During the active phase, men may notice:
- increasing curvature
- erection pain
- shortening
- indentation or hourglass narrowing
- changes in erectile function
Some urologists prefer to delay more invasive treatment until the disease appears stable, particularly if the deformity is still changing. Monitoring usually involves reviewing curvature progression, pain levels, erectile function and the effect on intercourse over time.
A man with recent onset pain and mild curvature may decide to monitor symptoms initially if sexual function remains largely preserved. Someone experiencing rapid progression or increasing sexual difficulty may prefer earlier discussion about conservative treatment approaches.
This difference in timing is one reason treatment philosophies vary between clinics. Some place greater emphasis on early conservative management rather than waiting for complete stabilisation in every case.
Oral Medications Sometimes Used for Peyronie’s Disease
Some oral medications and supplements have been explored in Peyronie’s disease management, although evidence for meaningful curvature improvement remains mixed.
While some therapies may help pain or inflammation during the active phase, oral treatment alone is unlikely to produce major structural improvement in established curvature.

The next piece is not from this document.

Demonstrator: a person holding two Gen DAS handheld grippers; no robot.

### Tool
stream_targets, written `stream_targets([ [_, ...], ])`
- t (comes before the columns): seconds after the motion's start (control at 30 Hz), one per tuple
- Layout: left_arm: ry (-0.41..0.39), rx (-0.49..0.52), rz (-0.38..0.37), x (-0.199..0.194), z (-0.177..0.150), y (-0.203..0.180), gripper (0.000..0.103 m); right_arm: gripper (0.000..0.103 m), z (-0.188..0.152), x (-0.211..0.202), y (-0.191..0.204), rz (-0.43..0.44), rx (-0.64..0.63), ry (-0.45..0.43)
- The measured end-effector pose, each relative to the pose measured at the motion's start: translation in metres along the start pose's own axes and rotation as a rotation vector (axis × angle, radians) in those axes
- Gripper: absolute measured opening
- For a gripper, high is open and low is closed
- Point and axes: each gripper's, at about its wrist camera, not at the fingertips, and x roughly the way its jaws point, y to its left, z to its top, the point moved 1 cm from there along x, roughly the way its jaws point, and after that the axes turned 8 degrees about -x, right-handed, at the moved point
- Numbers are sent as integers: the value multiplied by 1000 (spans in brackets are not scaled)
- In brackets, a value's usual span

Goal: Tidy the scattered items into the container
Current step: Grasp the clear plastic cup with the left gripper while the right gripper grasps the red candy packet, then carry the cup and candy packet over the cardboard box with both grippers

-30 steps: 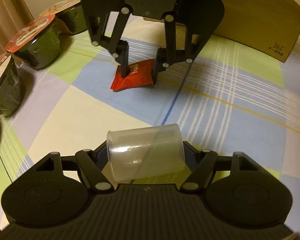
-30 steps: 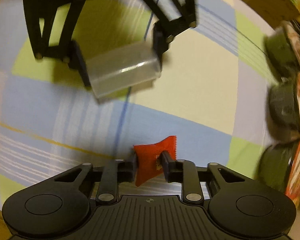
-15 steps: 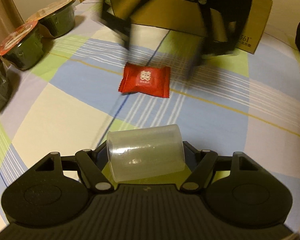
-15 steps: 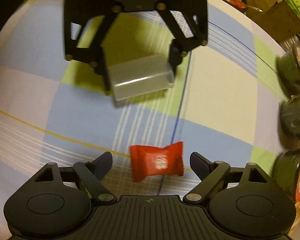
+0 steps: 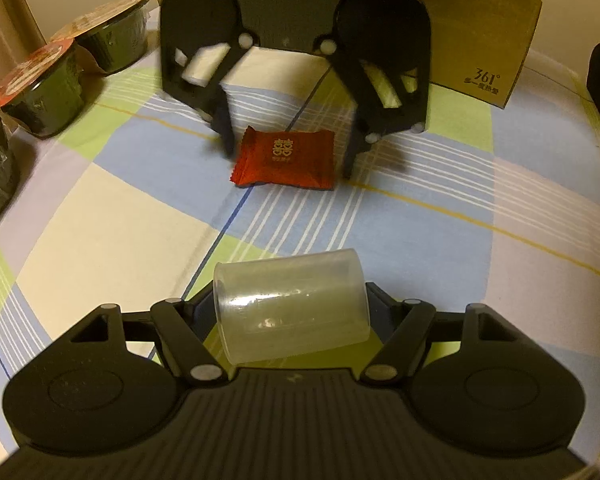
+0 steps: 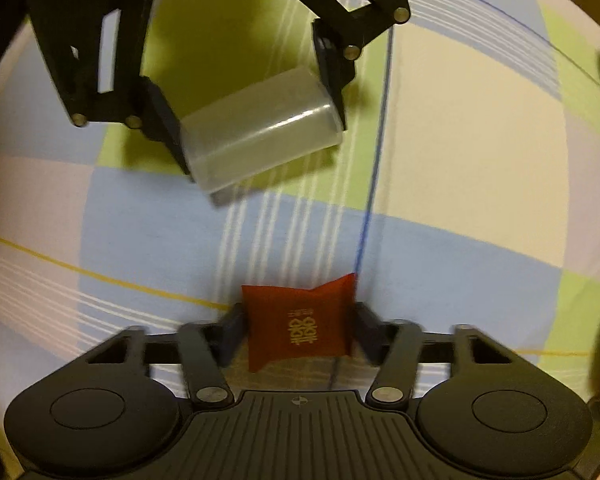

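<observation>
A red candy packet [image 5: 286, 158] lies flat on the checked cloth [image 5: 100, 208]. My right gripper [image 5: 288, 156] points down over it, one finger at each short end. In the right wrist view the packet [image 6: 300, 322] fills the gap of the right gripper [image 6: 298, 328]. The jaws are closing, and the pads sit right at its edges without squeezing it. My left gripper [image 5: 292, 306] is shut on a clear plastic cup [image 5: 292, 320], held on its side just above the cloth. The cup [image 6: 260, 140] hangs beyond the packet in the right wrist view.
A brown cardboard box [image 5: 480, 40] stands at the back right. Dark bowls with red lids [image 5: 40, 92] line the left edge. A white block [image 5: 276, 76] sits behind the right gripper.
The right gripper let go of the packet, opened wide and rose, and the packet dropped flat. It has come back down with its jaws narrowing around the packet's ends. The cup stays in the left gripper.
</observation>
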Motion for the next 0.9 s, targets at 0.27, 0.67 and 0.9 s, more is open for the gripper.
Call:
stream_targets([
  [0.27,9,-2,15,-1,-1,-6,71,49,0,-19,38,-29,77,-75],
  [0.67,21,-32,85,-32,-1,-37,71,49,-4,-87,120,-239,257,-195],
  [0.9,-4,-118,161,-67,9,-62,71,49,-26,-128,161,-384,476,-259],
])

| Approach | Intended Role | Evidence Considerations |
| Anti-inflammatory medication | Pain management during active phase | May help discomfort more than curvature |
| Vitamin-based supplements | Tissue support theories | Evidence for structural improvement is limited |
| Pentoxifylline | Sometimes discussed in specialist settings | Research findings remain mixed |
| Antioxidant approaches | Proposed support for tissue processes | Limited high-quality evidence |
Most specialists now view oral therapies as supportive rather than transformational treatment. Where deformity is more significant or sexual function is affected, broader treatment planning is usually required.

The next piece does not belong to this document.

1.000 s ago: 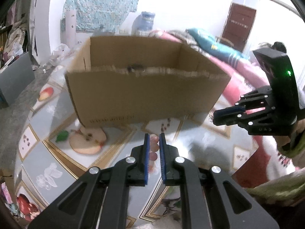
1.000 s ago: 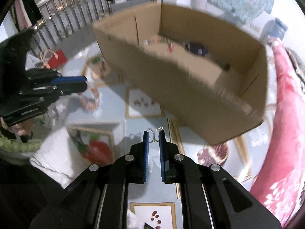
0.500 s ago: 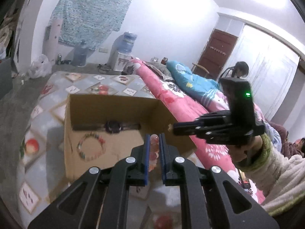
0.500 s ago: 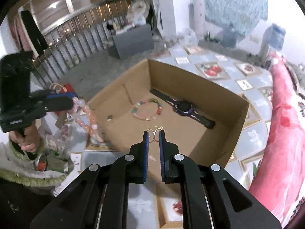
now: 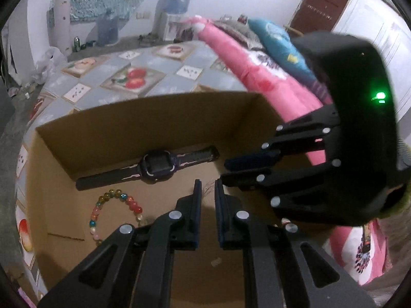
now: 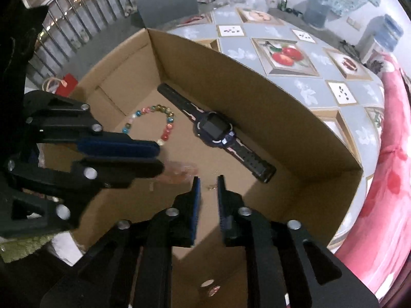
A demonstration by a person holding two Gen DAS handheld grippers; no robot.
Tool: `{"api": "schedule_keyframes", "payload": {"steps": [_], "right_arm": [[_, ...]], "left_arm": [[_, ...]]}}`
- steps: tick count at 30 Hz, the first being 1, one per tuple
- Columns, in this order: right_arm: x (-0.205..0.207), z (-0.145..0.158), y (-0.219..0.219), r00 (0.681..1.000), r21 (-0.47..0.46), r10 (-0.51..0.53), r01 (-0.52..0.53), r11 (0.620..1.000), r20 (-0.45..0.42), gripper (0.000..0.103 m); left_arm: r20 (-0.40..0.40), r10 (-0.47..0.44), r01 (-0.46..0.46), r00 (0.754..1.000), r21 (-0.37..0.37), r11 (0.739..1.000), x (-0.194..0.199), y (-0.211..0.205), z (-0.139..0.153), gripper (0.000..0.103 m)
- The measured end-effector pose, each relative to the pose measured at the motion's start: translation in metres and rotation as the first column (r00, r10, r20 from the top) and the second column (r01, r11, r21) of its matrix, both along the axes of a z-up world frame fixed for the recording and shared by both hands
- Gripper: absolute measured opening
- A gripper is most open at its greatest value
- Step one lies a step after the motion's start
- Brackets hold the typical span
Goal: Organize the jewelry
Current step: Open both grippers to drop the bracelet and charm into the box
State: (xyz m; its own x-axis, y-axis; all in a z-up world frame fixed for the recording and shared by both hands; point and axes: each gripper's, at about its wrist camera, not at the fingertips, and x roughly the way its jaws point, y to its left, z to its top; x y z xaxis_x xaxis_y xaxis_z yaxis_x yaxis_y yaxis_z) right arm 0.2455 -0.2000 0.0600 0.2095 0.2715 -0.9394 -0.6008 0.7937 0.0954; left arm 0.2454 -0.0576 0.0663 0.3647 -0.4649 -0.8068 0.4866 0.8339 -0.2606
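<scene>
Two grippers, left [image 5: 206, 187] and right [image 6: 208, 184], hang over the box [image 6: 257, 97], jaws parted; pink beads [image 6: 179, 170] blur mid-drop, so withdraw straight up, clear of the watch [image 6: 215, 131]

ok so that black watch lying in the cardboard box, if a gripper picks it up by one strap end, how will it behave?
The watch would probably droop: its straps look thin and flexible, its chunky case sits mid-length. It lies flat along the box wall, so rolling seems unlikely. The perforated strap looks rubbery, likely giving decent grip.
</scene>
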Motion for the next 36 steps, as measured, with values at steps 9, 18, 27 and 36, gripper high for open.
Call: {"api": "schedule_keyframes", "payload": {"steps": [9, 18, 27, 36], "right_arm": [[0.000, 0.016, -0.023, 0.998, 0.070, -0.049, 0.046, 0.996, 0.045, 0.022], [-0.039, 0.060, -0.100, 0.944, 0.231, -0.305, 0.271, 0.934, 0.125, 0.051], [-0.065, 0.009, -0.119, 0.903, 0.292, -0.418, 0.428, 0.855, -0.099, 0.058], [-0.078, -0.008, -0.080, 0.914, 0.184, -0.386, 0.403, 0.896, -0.126, 0.060]], "left_arm": [[0.042, 0.059, -0.059, 0.997, -0.011, 0.998, -0.006, 0.019, 0.016, 0.031], [0.194, 0.303, -0.302, 0.933, -0.036, 0.952, -0.048, 0.105, 0.061, 0.073], [-0.011, 0.485, -0.485, 0.874, -0.039, 0.874, -0.058, 0.166, 0.011, 0.087], [-0.139, 0.438, -0.450, 0.888, -0.062, 0.891, -0.070, 0.131, -0.019, 0.089]]}}
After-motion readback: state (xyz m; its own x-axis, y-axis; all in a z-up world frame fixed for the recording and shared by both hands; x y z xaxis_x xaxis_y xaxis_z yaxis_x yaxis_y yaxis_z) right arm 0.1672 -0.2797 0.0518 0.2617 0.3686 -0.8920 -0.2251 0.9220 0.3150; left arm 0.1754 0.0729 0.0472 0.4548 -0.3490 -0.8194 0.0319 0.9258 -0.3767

Injection Treatments That Target Peyronie’s Plaque
Certain injection therapies aim to target plaque tissue within the penis, although suitability depends on plaque characteristics, curvature severity and disease stage.
Collagenase Injections
Collagenase injections are designed to break down selected types of Peyronie’s plaque tissue. They are typically considered in carefully assessed patients and are often combined with penile modelling or traction therapy.
Some men experience improvement in curvature or function, although outcomes vary and treatment does not restore every penis to its previous shape or appearance.
Verapamil Injections
Verapamil injections have historically been explored as another intralesional treatment approach. The proposed aim involves influencing scar-related tissue processes within the plaque, although evidence for consistent curvature improvement remains variable.
Regenerative or Emerging Injection Approaches
Regenerative approaches such as platelet-rich plasma (PRP) or stem-cell-related therapies are sometimes discussed online, although evidence in Peyronie’s disease remains limited and continues to evolve.
Patients should approach highly promotional claims cautiously, particularly where clinics imply guaranteed improvement or universal suitability.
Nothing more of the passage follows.